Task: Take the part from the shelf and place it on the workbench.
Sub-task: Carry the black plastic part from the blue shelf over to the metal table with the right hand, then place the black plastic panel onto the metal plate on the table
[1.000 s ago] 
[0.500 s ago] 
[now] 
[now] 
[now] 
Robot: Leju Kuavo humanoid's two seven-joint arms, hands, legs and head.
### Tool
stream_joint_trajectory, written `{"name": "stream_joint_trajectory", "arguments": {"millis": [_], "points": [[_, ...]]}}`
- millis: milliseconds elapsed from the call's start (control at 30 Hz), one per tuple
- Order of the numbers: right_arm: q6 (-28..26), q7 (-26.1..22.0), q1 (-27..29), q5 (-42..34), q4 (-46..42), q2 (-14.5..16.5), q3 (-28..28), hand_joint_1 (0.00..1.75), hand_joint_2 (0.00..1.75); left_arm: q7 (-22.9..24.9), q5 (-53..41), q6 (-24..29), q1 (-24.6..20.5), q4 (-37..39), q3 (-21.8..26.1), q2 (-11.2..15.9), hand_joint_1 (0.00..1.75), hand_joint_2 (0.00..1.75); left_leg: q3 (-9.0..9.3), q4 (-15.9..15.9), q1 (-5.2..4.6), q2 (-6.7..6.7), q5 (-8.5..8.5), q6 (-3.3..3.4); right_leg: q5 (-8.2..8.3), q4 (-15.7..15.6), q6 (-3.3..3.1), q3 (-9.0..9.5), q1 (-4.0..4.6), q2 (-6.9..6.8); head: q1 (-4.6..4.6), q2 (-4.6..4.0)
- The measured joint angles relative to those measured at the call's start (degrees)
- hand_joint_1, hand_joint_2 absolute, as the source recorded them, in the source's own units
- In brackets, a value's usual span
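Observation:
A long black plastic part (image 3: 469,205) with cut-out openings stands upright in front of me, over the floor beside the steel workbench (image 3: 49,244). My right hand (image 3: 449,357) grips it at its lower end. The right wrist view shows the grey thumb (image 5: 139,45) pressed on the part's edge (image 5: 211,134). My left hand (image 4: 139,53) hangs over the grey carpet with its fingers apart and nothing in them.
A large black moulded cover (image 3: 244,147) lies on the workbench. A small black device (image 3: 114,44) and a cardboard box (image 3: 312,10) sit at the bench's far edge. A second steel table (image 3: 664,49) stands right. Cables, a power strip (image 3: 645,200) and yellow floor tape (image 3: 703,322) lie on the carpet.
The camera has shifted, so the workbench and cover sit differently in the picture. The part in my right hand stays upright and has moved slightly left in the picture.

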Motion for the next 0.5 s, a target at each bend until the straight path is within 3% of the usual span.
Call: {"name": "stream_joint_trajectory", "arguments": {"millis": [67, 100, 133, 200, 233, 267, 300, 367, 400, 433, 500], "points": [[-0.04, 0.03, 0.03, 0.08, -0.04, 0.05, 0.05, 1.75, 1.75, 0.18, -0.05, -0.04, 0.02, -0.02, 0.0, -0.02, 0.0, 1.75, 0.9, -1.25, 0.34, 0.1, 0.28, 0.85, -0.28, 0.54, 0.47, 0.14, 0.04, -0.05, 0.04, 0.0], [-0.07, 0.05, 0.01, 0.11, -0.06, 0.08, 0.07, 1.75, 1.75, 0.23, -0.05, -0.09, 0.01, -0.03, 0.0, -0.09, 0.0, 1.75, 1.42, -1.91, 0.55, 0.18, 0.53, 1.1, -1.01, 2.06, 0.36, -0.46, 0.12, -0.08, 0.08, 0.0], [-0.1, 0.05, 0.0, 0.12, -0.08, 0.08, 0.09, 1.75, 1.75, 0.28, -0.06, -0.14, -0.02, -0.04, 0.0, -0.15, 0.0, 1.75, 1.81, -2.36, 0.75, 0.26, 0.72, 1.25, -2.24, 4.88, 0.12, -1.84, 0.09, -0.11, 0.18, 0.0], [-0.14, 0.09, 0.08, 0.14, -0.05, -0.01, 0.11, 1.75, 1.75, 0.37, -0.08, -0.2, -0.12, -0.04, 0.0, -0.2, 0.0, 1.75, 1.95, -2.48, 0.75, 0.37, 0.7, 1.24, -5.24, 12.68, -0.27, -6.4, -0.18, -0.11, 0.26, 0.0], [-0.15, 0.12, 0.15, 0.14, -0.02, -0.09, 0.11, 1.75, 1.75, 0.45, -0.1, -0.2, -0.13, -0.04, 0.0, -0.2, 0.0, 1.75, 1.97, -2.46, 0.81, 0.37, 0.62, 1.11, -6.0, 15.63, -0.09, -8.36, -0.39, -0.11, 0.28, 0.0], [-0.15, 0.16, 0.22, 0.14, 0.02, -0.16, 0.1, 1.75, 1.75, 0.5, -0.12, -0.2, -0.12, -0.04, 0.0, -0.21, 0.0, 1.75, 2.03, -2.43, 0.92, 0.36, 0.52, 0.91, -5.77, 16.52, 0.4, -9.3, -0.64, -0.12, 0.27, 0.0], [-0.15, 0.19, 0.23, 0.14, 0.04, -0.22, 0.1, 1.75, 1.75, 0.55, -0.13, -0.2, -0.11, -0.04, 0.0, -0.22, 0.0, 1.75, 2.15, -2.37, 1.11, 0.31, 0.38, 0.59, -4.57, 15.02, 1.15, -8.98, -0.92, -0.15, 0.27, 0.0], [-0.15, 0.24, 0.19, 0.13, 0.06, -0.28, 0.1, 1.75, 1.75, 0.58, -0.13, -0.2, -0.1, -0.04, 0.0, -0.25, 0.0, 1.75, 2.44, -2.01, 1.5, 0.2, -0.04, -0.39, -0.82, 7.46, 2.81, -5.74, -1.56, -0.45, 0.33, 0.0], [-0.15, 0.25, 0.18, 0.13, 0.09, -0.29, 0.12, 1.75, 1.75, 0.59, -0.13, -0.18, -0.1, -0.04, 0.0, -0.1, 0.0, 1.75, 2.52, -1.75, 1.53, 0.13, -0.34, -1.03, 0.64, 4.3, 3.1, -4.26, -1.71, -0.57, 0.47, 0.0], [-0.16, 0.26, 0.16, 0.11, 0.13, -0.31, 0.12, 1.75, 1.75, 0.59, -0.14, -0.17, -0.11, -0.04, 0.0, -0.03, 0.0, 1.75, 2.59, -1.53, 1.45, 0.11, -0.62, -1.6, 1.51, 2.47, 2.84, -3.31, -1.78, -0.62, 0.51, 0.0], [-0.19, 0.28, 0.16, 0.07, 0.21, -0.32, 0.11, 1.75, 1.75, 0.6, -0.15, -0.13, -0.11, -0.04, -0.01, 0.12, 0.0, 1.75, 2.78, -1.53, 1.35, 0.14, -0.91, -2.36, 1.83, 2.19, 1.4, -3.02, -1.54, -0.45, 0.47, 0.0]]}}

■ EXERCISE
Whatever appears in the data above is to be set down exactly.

■ RESPONSE TO THE TASK
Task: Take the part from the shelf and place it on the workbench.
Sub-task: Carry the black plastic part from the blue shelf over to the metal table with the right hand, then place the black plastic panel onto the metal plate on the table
[1.000 s ago] 
[0.500 s ago] 
[now] 
[now] 
[now] 
Robot: Leju Kuavo humanoid's two seven-joint arms, hands, legs and head.
### Tool
stream_joint_trajectory, written `{"name": "stream_joint_trajectory", "arguments": {"millis": [_], "points": [[_, ...]]}}`
- millis: milliseconds elapsed from the call's start (control at 30 Hz), one per tuple
- Order of the numbers: right_arm: q6 (-28..26), q7 (-26.1..22.0), q1 (-27..29), q5 (-42..34), q4 (-46..42), q2 (-14.5..16.5), q3 (-28..28), hand_joint_1 (0.00..1.75), hand_joint_2 (0.00..1.75); left_arm: q7 (-22.9..24.9), q5 (-53..41), q6 (-24..29), q1 (-24.6..20.5), q4 (-37..39), q3 (-21.8..26.1), q2 (-11.2..15.9), hand_joint_1 (0.00..1.75), hand_joint_2 (0.00..1.75); left_leg: q3 (-9.0..9.3), q4 (-15.9..15.9), q1 (-5.2..4.6), q2 (-6.7..6.7), q5 (-8.5..8.5), q6 (-3.3..3.4); right_leg: q5 (-8.2..8.3), q4 (-15.7..15.6), q6 (-3.3..3.1), q3 (-9.0..9.5), q1 (-4.0..4.6), q2 (-6.9..6.8); head: q1 (-4.6..4.6), q2 (-4.6..4.0)
- The measured joint angles relative to those measured at the call's start (degrees)
- hand_joint_1, hand_joint_2 absolute, as the source recorded them, in the source's own units
- In brackets, a value's usual span
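Observation:
A long black plastic part (image 3: 469,205) with cut-out openings stands upright in front of me, over the floor beside the steel workbench (image 3: 49,244). My right hand (image 3: 449,357) grips it at its lower end. The right wrist view shows the grey thumb (image 5: 139,45) pressed on the part's edge (image 5: 211,134). My left hand (image 4: 139,53) hangs over the grey carpet with its fingers apart and nothing in them.
A large black moulded cover (image 3: 244,147) lies on the workbench. A small black device (image 3: 114,44) and a cardboard box (image 3: 312,10) sit at the bench's far edge. A second steel table (image 3: 664,49) stands right. Cables, a power strip (image 3: 645,200) and yellow floor tape (image 3: 703,322) lie on the carpet.
The camera has shifted, so the workbench and cover sit differently in the picture. The part in my right hand stays upright and has moved slightly left in the picture.
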
Motion for the next 0.5 s, a target at each bend until the straight path is within 3% of the usual span.
Call: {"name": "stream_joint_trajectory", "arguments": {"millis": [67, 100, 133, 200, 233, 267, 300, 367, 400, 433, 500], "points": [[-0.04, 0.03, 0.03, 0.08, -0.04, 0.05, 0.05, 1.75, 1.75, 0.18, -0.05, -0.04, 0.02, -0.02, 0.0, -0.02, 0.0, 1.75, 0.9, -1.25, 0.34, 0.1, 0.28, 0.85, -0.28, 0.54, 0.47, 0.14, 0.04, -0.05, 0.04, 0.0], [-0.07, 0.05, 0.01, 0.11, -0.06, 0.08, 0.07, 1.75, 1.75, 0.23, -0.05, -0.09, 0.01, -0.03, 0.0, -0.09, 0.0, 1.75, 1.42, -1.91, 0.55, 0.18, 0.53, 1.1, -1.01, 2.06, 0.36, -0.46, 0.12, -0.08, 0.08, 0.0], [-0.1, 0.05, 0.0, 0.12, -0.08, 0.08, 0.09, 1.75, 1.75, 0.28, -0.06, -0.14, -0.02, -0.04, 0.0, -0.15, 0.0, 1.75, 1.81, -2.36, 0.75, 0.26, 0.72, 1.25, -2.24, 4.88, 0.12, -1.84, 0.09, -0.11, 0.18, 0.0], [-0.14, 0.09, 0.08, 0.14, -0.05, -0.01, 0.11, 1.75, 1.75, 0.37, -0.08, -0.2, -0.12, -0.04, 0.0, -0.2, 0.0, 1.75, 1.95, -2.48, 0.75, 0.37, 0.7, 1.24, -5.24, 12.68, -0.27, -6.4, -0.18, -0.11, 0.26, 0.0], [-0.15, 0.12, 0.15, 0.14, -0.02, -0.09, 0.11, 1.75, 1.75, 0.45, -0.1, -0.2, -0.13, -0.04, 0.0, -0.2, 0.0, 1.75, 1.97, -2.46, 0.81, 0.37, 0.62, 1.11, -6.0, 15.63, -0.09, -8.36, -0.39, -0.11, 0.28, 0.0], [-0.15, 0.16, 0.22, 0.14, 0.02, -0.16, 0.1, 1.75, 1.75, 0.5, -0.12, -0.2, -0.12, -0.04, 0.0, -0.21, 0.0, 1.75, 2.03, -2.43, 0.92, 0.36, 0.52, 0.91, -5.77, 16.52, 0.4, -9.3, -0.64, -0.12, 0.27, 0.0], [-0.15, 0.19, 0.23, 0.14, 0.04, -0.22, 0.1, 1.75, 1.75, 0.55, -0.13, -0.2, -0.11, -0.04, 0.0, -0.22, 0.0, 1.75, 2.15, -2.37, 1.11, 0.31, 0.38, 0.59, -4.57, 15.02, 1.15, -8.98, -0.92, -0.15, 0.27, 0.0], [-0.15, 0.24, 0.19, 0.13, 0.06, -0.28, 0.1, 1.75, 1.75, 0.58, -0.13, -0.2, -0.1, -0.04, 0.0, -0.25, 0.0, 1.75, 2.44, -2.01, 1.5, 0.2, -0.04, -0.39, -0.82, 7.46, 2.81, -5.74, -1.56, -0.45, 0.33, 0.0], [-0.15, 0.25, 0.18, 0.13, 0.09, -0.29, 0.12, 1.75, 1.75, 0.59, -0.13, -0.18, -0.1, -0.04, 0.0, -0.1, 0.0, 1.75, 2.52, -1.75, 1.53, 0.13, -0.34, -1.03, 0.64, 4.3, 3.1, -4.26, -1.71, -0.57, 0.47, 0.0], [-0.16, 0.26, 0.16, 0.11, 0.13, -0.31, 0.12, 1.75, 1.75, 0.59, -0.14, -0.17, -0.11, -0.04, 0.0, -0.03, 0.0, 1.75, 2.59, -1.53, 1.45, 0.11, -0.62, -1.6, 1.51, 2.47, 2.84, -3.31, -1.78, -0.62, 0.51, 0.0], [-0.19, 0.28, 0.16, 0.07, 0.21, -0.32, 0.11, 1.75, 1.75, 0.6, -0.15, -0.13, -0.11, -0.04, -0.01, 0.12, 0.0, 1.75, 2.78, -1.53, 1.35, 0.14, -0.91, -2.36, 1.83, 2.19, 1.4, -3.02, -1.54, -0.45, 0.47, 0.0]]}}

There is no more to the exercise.